What the task requires -
Two lines below mark the span: the one containing "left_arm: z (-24" and the one containing "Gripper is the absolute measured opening". Set down both, plus every line between, exactly as they stand, and nothing else.

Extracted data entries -
........
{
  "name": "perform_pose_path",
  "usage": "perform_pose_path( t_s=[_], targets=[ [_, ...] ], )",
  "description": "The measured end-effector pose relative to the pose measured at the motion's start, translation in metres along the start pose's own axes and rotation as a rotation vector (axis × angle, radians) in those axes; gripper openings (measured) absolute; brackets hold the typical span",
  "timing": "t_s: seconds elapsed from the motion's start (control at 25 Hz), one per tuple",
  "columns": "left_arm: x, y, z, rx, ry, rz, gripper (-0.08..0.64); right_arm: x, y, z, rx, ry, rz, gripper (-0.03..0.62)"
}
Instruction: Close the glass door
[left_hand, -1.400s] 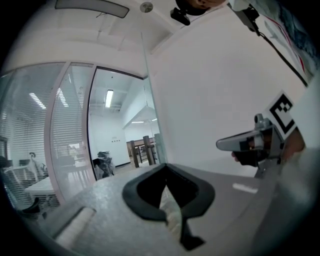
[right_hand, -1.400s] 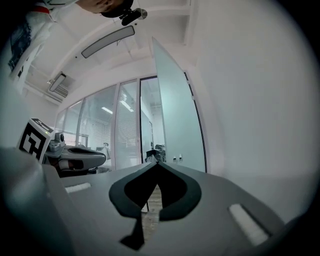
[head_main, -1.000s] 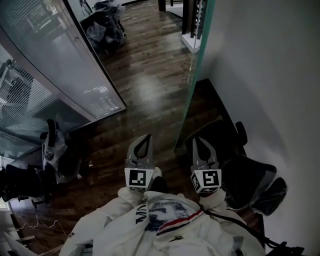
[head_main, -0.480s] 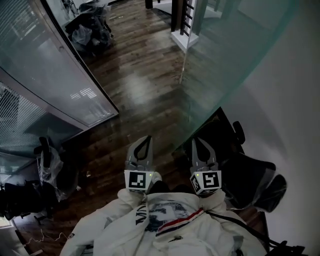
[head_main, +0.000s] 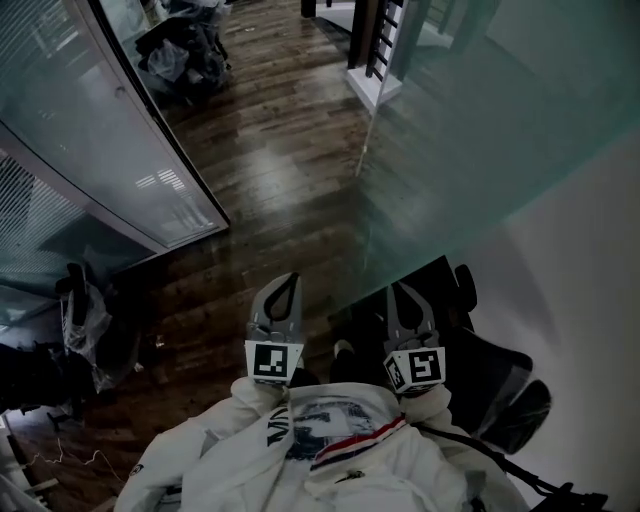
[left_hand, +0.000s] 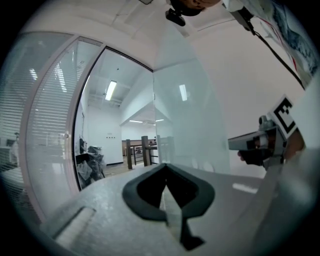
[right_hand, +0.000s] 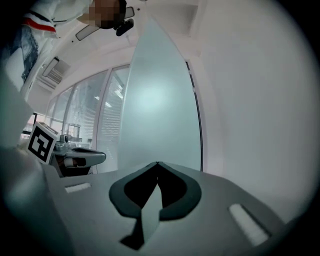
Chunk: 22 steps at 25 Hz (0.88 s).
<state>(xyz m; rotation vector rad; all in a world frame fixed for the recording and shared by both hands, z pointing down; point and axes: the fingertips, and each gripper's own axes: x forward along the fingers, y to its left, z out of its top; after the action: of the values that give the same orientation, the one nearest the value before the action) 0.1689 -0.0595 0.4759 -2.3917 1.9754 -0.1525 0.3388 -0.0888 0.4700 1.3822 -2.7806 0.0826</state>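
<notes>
Head view: both claws low in the centre of the frame, pointing toward the top of the frame, side by side but apart; white jacket sleeves (head_main: 250, 440) behind them.

Left claw (head_main: 289, 279): jaws closed tip to tip, nothing between them; confirmed in left gripper view, where the tips (left_hand: 165, 165) meet in a point.

Right claw (head_main: 401, 290): jaws likewise pressed together and empty; same reading in right gripper view (right_hand: 157, 164).

Glass door (head_main: 480, 130): greenish pane filling the upper right of the head view; its lower edge slants down to a corner just above my right claw; the left claw sits to the left of that edge, over the wooden floor (head_main: 270, 160).

Left gripper view: pane (left_hand: 187, 125) rises directly beyond my tips and spreads right; right claw (left_hand: 260, 145) at the right margin.

Right gripper view: pane (right_hand: 160, 110) stands dead ahead of my tips; white wall (right_hand: 250, 100) to its right; left claw (right_hand: 80, 157) at centre left.

Contact between either claw and the glass: cannot tell.

Glass partition (head_main: 90, 120) along the upper left.
</notes>
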Motion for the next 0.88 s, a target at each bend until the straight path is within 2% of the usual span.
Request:
perform_pose_path(
  t_s=[0.24,0.4,0.52,0.64,0.72,0.88],
  targets=[
    [0.006,0.005,0.019,0.017,0.009,0.133,-0.005,0.03,-0.023,0.017,0.011,-0.028,0.135,0.005],
    [0.003,0.001,0.02,0.036,0.018,0.211,-0.005,0.041,-0.032,0.003,0.017,-0.004,0.211,0.025],
    [-0.006,0.006,0.01,0.076,0.033,0.283,-0.005,0.052,-0.025,-0.016,0.029,0.042,0.321,0.089],
    [-0.014,0.008,0.013,0.045,0.043,0.336,-0.005,0.061,-0.012,-0.039,0.009,0.112,0.462,0.222],
    [-0.018,0.008,0.012,0.056,0.051,0.366,-0.005,0.065,-0.004,-0.05,-0.001,0.136,0.565,0.294],
    [-0.025,0.009,0.012,0.074,0.063,0.428,-0.005,0.075,0.011,-0.065,-0.04,0.164,0.743,0.324]
  ],
)
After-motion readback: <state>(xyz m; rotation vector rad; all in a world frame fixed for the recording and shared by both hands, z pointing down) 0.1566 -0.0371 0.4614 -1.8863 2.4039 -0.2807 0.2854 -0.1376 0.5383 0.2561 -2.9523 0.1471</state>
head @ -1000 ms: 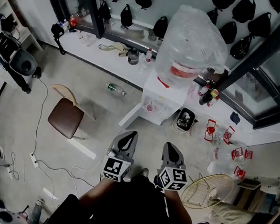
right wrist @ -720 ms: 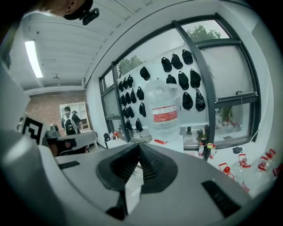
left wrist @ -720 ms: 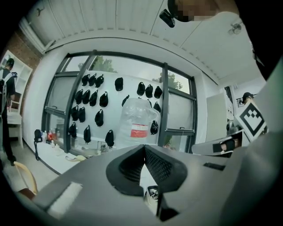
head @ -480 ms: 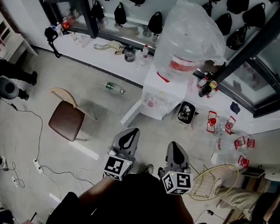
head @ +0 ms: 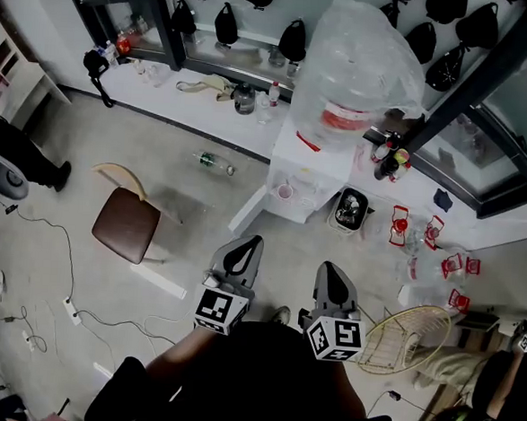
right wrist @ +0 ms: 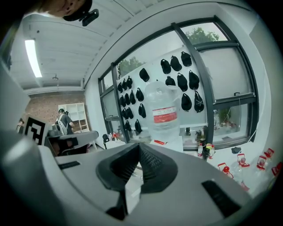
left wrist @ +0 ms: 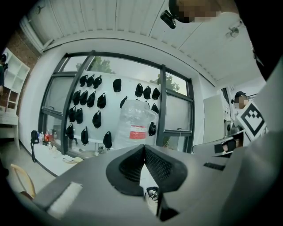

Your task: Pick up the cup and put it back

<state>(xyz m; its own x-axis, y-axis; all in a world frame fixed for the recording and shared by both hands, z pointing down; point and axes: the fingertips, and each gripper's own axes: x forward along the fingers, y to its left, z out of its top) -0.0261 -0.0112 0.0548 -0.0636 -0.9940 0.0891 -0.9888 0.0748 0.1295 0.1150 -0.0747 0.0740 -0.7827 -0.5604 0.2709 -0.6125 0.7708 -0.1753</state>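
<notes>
Both sets of jaws pressed together, nothing in either: my left gripper [head: 250, 242] and right gripper [head: 326, 268] side by side. The cup [head: 284, 192] sits in the water dispenser [head: 325, 167] niche, well ahead.

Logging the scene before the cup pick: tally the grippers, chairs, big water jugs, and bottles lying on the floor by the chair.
Grippers: 2, the left gripper and the right gripper
Chair: 1
Big water jug: 1
Bottle lying on the floor: 1
Total: 5
</notes>
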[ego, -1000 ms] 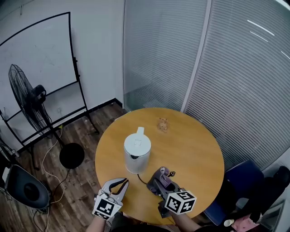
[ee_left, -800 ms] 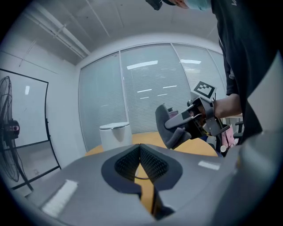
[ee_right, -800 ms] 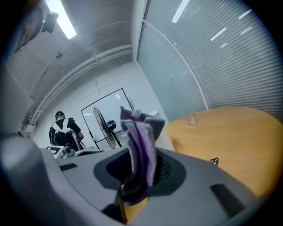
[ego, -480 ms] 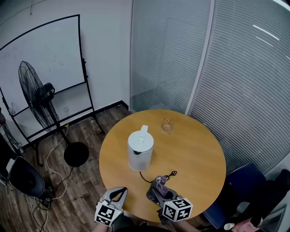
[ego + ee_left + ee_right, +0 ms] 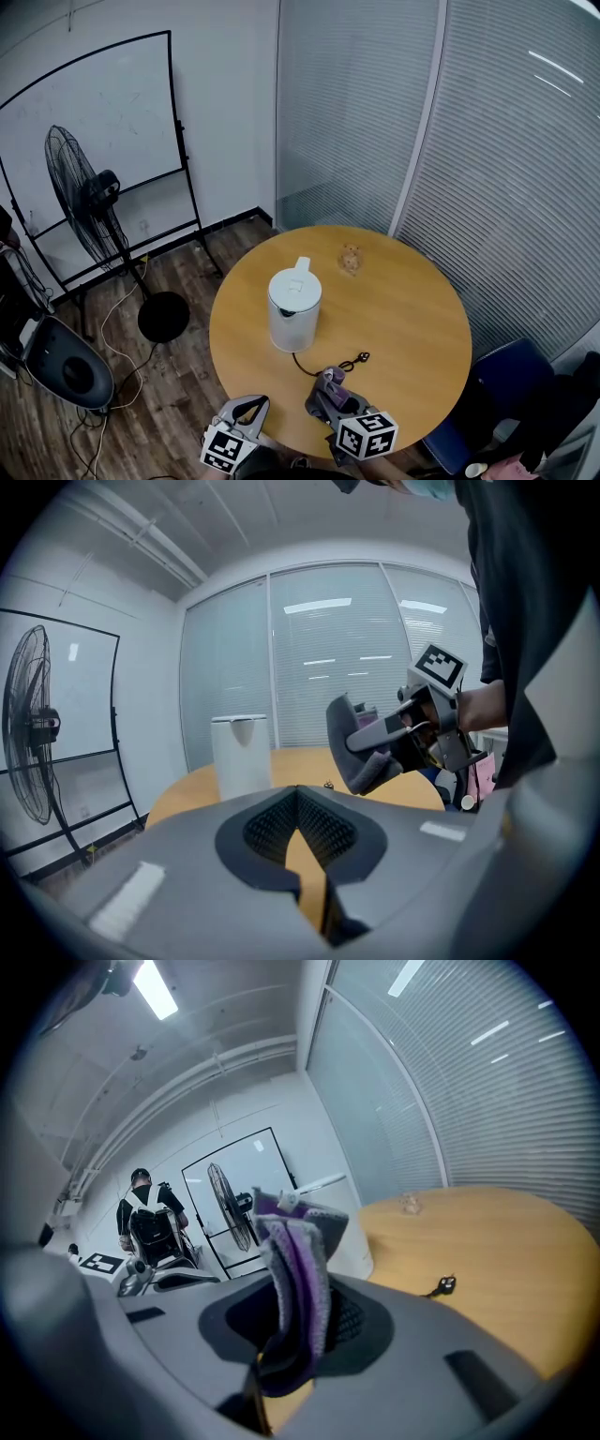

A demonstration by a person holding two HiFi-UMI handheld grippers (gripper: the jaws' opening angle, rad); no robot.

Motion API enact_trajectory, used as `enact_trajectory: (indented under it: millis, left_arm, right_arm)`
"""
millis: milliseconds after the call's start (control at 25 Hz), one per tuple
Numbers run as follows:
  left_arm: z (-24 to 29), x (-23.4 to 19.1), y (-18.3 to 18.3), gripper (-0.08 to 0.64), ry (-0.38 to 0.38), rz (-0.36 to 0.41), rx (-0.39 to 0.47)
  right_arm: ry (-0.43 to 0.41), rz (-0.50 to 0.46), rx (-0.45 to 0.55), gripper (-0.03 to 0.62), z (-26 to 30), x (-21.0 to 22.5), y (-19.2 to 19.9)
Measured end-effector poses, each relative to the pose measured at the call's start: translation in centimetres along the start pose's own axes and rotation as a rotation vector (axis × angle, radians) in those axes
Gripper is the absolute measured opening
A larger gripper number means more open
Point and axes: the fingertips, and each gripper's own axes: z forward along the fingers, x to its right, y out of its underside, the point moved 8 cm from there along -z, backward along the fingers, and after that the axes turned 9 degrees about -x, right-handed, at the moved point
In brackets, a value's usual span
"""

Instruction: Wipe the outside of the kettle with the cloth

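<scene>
**both tools back at the near rim, cloth still pinched**

both tools have slid back toward the 6 o'clock rim of the surface (image 5: 403, 319) since a second ago, and the gap to the kettle (image 5: 293, 309) has grown. my head camera has also swung, so more of the fan (image 5: 80, 202) shows now.

from my seat, the left tool (image 5: 251, 405) sits at about 7 o'clock on the rim. in the left gripper view, the left tool (image 5: 298, 806) is clenched, its jaws meeting with nothing between them. the kettle (image 5: 242, 757) stands upright ahead of it, toward 11 o'clock.

the right tool (image 5: 330, 392) is at 6 o'clock, just inside the rim. it is clamped on the cloth (image 5: 328, 381). in the right gripper view, the cloth (image 5: 295, 1269) is a grey and purple fold that stands up out of the right tool (image 5: 291, 1321).

the kettle is white, lid on, and rests on the surface at about 10 o'clock from the middle, well apart from both tools. its dark cord runs toward 5 o'clock and ends in a plug (image 5: 361, 357), which lies loose near the middle. the plug (image 5: 441, 1285) is apart from the cloth. a small pale object (image 5: 350, 260) sits near the 12 o'clock rim; i cannot tell what it is.
</scene>
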Motion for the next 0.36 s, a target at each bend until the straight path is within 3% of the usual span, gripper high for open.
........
Response box -
  left_arm: z (-24 to 29), x (-23.4 to 19.1), y (-18.3 to 18.3), gripper (-0.08 to 0.64), ry (-0.38 to 0.38), rz (-0.36 to 0.41), rx (-0.39 to 0.47)
  right_arm: ry (-0.43 to 0.41), rz (-0.50 to 0.46), rx (-0.45 to 0.55), gripper (-0.03 to 0.62), z (-26 to 30), x (-21.0 to 22.5), y (-19.2 to 19.9)
Measured end-effector poses, each relative to the pose measured at the call's start: translation in centimetres along the start pose's own axes and rotation as a rotation vector (axis × angle, radians) in those axes
Gripper is the absolute measured opening

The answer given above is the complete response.